» Exercise
Two lines in the data below mark the range: the one with "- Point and" and the one with "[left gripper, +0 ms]". Return both, along with every line between them, exactly.

[[ Available data, beginning ]]

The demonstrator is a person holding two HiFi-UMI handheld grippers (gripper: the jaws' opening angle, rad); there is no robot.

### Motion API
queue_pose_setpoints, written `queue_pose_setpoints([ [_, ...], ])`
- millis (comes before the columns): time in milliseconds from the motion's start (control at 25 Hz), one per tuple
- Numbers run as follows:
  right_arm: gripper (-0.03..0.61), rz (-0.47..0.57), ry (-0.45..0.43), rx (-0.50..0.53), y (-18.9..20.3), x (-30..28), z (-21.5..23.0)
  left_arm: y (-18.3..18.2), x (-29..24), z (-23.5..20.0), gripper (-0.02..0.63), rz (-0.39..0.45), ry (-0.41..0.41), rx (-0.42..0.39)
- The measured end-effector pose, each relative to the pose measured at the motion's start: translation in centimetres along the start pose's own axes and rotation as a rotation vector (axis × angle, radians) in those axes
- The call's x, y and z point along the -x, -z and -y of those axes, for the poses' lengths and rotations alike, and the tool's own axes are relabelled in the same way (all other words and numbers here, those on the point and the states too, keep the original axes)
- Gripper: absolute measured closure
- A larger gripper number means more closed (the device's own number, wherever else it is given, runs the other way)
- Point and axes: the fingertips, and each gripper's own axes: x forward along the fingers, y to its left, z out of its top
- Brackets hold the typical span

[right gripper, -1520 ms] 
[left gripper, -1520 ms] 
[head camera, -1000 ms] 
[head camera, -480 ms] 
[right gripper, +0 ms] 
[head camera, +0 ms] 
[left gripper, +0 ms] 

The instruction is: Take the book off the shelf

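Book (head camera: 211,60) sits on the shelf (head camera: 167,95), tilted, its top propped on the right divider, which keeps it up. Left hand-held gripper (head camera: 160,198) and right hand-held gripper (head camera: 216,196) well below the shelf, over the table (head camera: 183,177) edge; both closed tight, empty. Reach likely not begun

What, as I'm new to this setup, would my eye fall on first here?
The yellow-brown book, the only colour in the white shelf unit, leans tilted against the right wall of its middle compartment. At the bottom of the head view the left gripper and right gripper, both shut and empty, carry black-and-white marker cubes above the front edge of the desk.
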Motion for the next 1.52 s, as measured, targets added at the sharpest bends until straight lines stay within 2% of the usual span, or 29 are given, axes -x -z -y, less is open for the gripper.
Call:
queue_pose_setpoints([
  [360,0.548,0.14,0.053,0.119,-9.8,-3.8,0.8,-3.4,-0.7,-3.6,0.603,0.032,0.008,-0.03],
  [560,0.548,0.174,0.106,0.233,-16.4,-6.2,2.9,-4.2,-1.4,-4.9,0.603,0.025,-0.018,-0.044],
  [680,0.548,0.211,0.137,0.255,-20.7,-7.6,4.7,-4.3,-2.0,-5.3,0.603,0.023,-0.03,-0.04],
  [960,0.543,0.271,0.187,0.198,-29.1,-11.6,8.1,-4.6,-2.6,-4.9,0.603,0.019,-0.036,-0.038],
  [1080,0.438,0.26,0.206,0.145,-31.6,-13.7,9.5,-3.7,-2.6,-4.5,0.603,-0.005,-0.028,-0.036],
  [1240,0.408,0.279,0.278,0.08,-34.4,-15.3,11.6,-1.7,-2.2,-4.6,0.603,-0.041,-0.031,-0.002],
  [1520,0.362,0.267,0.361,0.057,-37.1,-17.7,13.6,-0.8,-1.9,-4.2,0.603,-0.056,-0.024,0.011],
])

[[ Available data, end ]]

» Answer to this task
- Point and axes: the fingertips, and each gripper's own axes: x forward along the fingers, y to its left, z out of its top
- Brackets hold the typical span

[right gripper, -1520 ms] 
[left gripper, -1520 ms] 
[head camera, -1000 ms] 
[head camera, -480 ms] 
[right gripper, +0 ms] 
[head camera, +0 ms] 
[left gripper, +0 ms] 

The output given here is complete.